Dès le samedi 2 mai, les premiers fêtards ont commencé à quitter le site, où des craintes pour la sécurité publique avaient conduit à un important déploiement de forces de l'ordre. En effet, 600 gendarmes ont été mobilisés pour contrôler la situation à 14 points de contrôle. Au moment de sa visite, Laurent Nuñez a annoncé que "tous ceux qui sortent de ce Teknival seront verbalisés" et a promis une enquête pour identifier les organisateurs.
Selon les premières évaluations de la préfecture, 54 personnes ont reçu des soins médicaux depuis le début de l'événement. Les forces de l'ordre ont enregistré 250 verbalisations pour participation à un rassemblement illégal, ainsi que 75 verbalisations pour détention de stupéfiants.

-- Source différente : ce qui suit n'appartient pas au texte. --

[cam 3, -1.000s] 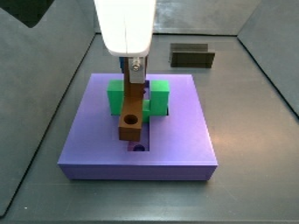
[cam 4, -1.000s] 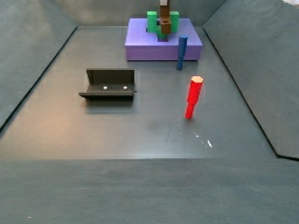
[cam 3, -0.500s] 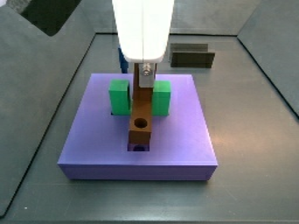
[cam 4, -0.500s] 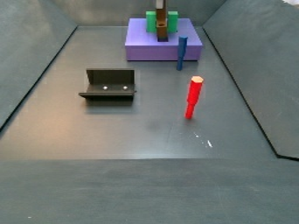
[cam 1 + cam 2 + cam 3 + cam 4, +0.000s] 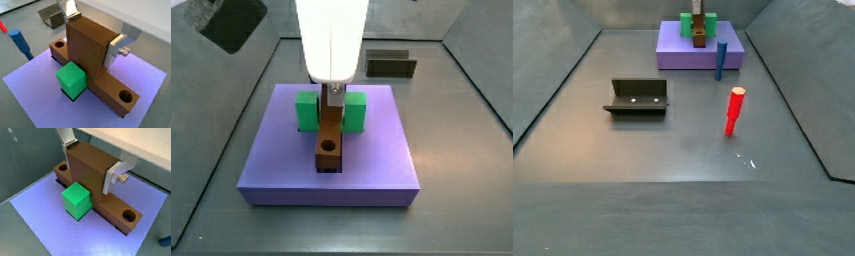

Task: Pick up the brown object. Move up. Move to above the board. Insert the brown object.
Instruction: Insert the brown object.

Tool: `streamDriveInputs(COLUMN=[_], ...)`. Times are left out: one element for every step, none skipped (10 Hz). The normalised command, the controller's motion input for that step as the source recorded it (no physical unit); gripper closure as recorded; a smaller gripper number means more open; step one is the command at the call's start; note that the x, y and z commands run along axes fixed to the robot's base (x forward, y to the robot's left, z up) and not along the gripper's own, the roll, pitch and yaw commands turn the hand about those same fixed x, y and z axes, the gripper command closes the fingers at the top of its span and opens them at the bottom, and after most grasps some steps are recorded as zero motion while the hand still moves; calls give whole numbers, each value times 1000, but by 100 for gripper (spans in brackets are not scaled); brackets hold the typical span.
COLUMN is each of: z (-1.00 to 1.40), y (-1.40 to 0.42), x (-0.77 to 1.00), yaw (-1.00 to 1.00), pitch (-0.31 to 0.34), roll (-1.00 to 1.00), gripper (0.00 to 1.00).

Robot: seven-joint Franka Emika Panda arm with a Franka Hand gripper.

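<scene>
While the gripper (image 5: 90, 155) hangs over the board (image 5: 372, 170), its jaws pinch the brown object (image 5: 330, 140), lying along the board's slot.

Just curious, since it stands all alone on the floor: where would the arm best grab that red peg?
Probably the red peg is best taken around its upper shaft, coming from above: it stands upright and slim, with free floor around. The end effector is at the board, closed on the brown object.
</scene>
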Motion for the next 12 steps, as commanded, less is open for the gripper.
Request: streamDriveInputs(z=[-209, -200, -200, -169, -106, -80, -86, -114, -80, -100, -183, -286], y=[0, 0, 0, 0, -3, -31, -43, -40, -57, -57, 0, 0], x=[0, 0, 0, 9, 123, 171, 129, 109, 60, 11, 0, 0], yaw=[40, 40, 43, 54, 74, 40, 20, 11, 0, 0, 0, 0], pitch=[0, 0, 0, 0, 0, 0, 0, 0, 0, 0, -21, -39], roll=[119, 109, 103, 87, 36, 27, 14, 13, 0, 0, 0, 0], gripper=[100, 100, 100, 100, 100, 100, 100, 100, 100, 100, 100, 100])
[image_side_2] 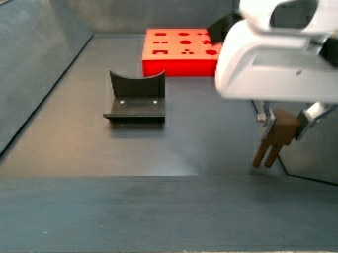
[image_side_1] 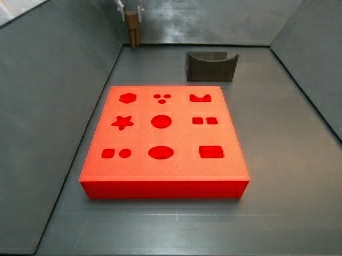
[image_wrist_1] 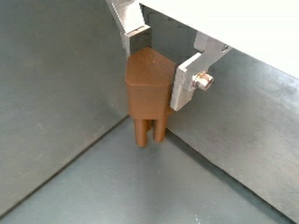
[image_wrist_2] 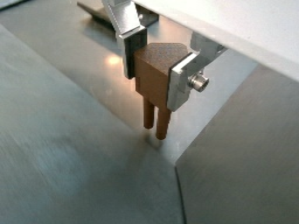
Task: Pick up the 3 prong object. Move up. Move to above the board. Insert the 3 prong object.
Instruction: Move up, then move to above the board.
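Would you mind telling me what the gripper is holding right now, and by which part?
The gripper holds the 3 prong object by its brown upper body, fingers on opposite sides; its prongs hang free below, in the corner away from the board.

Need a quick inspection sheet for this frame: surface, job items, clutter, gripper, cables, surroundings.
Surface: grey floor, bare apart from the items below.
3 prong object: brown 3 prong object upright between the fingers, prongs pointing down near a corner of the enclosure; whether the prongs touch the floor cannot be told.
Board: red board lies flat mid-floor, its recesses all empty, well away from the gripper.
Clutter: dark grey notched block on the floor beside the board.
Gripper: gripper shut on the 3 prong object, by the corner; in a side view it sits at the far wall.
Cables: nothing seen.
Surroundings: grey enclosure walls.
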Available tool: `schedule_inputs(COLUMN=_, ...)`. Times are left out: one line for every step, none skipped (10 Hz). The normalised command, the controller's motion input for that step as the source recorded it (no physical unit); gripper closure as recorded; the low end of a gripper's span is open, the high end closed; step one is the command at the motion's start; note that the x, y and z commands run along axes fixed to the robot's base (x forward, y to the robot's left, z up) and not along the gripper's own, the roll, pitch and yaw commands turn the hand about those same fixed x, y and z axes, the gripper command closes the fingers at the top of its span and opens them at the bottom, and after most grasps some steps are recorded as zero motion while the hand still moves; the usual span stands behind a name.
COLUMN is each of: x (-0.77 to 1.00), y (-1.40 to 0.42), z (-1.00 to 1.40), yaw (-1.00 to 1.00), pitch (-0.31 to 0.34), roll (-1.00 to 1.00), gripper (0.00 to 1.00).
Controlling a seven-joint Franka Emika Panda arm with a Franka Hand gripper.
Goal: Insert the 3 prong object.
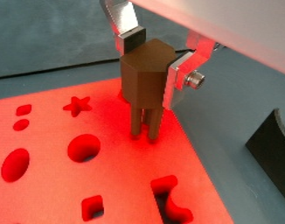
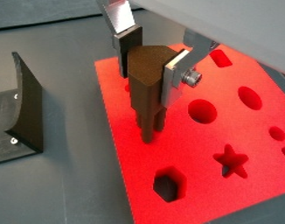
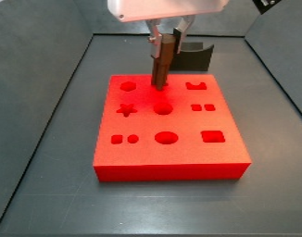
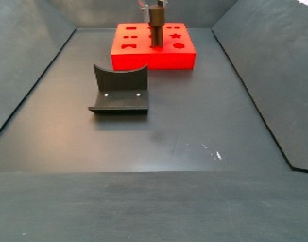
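My gripper (image 3: 166, 35) is shut on the 3 prong object (image 3: 162, 65), a dark reddish-brown peg held upright with its narrow prongs pointing down. It hangs over the back part of the big red block (image 3: 179, 155), which has several shaped holes. In both wrist views the silver fingers (image 1: 177, 77) (image 2: 176, 73) clamp the peg's thick upper body (image 1: 142, 80) (image 2: 148, 92). The prong tips (image 1: 146, 133) (image 2: 149, 136) are at the red surface beside a round hole (image 1: 84, 149). I cannot tell whether they touch it. In a side view the gripper (image 4: 154, 8) and peg (image 4: 156, 30) stand far back.
The dark fixture (image 4: 119, 90) stands on the grey floor in front of the red block (image 4: 154, 59); it also shows behind the block in a side view (image 3: 195, 54) and in both wrist views (image 1: 271, 144) (image 2: 19, 105). Dark walls enclose the floor.
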Motion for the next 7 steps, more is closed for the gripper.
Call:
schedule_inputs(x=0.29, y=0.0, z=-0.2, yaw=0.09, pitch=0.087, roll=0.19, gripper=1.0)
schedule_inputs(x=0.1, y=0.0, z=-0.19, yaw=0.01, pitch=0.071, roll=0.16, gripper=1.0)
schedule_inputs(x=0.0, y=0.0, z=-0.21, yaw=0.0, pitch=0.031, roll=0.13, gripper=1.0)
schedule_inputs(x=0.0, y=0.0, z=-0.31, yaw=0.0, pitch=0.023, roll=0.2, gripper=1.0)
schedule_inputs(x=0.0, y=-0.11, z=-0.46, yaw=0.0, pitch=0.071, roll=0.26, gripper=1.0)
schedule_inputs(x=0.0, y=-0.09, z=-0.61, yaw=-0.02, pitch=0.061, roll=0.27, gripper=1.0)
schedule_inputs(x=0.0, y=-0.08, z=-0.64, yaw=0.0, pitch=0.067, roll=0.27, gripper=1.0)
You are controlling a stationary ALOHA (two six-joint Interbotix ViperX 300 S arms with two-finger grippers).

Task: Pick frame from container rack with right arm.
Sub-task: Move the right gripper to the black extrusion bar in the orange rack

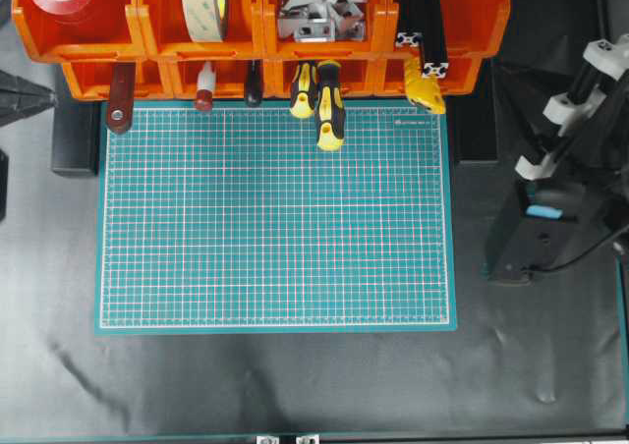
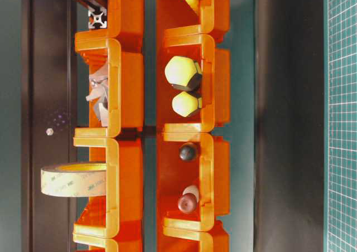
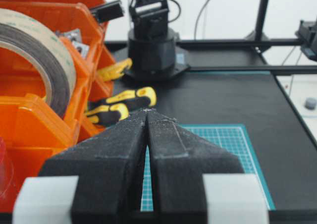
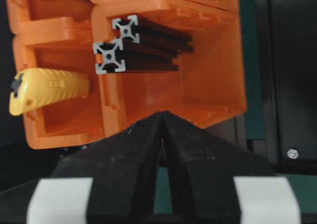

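Note:
Two black frame bars (image 4: 148, 48) with silvery slotted ends lie side by side in the rightmost upper bin of the orange container rack (image 1: 256, 46). Seen from overhead, the frame bars (image 1: 425, 27) stick out over the bin's front. Their end faces (image 2: 96, 18) also show at table level. My right gripper (image 4: 162, 114) is shut and empty, pointing at that bin (image 4: 213, 75) from a distance, below the bar ends. The right arm (image 1: 565, 159) stands right of the mat, well apart from the rack. My left gripper (image 3: 147, 110) is shut and empty, beside the rack's left end.
A green cutting mat (image 1: 275, 218) lies in front of the rack. Yellow-and-black screwdrivers (image 1: 329, 105), a yellow knife (image 1: 425, 90) and other tool handles stick out of the lower bins. Tape rolls (image 1: 204, 2) and metal brackets (image 1: 319, 12) fill the upper bins.

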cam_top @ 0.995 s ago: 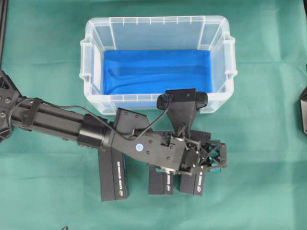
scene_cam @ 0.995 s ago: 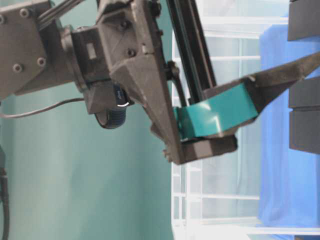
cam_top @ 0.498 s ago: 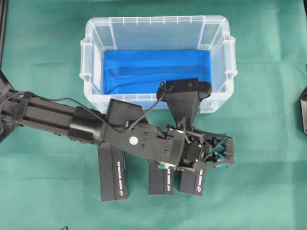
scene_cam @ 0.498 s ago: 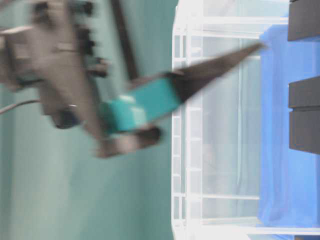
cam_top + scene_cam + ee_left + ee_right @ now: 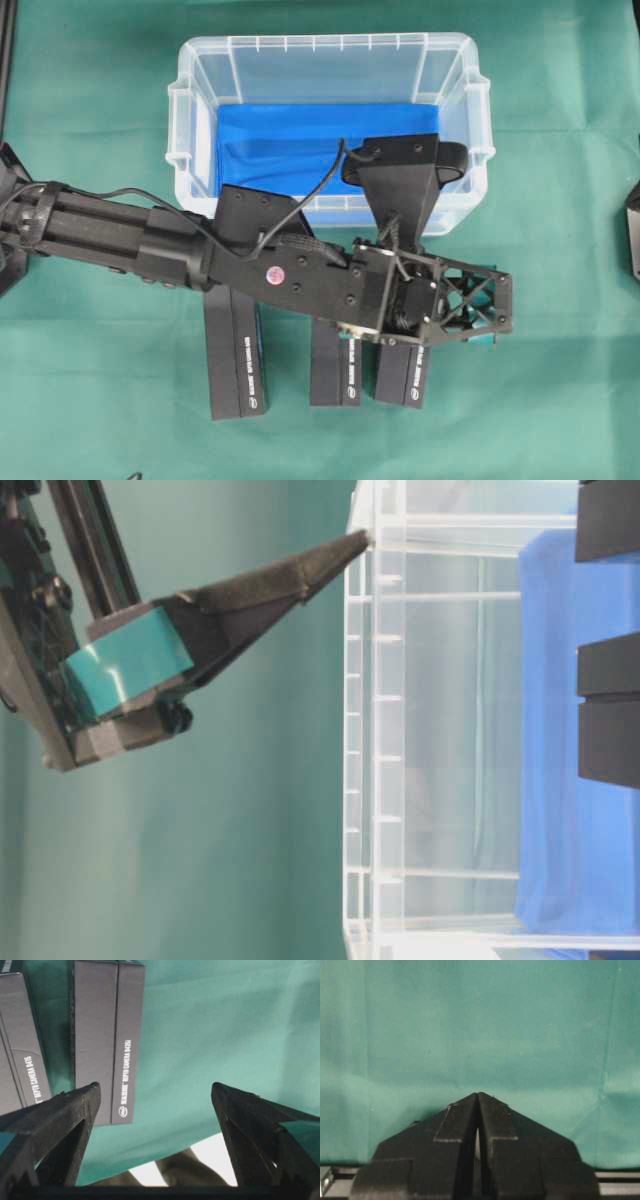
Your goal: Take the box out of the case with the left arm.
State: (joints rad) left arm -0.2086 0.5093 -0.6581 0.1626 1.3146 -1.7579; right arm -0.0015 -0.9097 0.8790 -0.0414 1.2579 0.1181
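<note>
Raised since the earlier frame, left pincer (image 5: 495,312) hovers above three boxes (image 5: 236,352).
Jaws wide apart, empty; case (image 5: 328,52) beside.

Green cloth (image 5: 560,400) covers the table surface. A black mount (image 5: 633,230) sits at the right edge of the overhead view, partly cut off. A pale patch (image 5: 215,1160) shows beneath the cloth's edge in the left wrist view
</note>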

Les risques présents sur le site, comme la présence de munitions non explosées, ont également été soulignés par la préfecture. Ce terrain, appartenant à la direction générale de l’armement (DGA), est utilisé depuis plus d’un siècle. Samedi soir, des démineurs ont été appelés en urgence après qu'un obus a été découvert proche du rassemblement. La situation reste donc extrêmement préoccupante pour les autorités.
Alors que plusieurs experts mettent en garde sur les dangers des free parties dans de tels lieux, le ministre a souligné que le respect de la loi est primordial pour garantir la sécurité de tous. Ces rassemblements informels, bien que souvent festifs, posent de sérieux défis en matière de sécurité publique et de santé.
Pour conclure, cette free party devient le symbole de la lutte de l'État contre les rassemblements non autorisés. Les autorités souhaitent ainsi montrer leur détermination à agir avec fermeté contre de telles pratiques.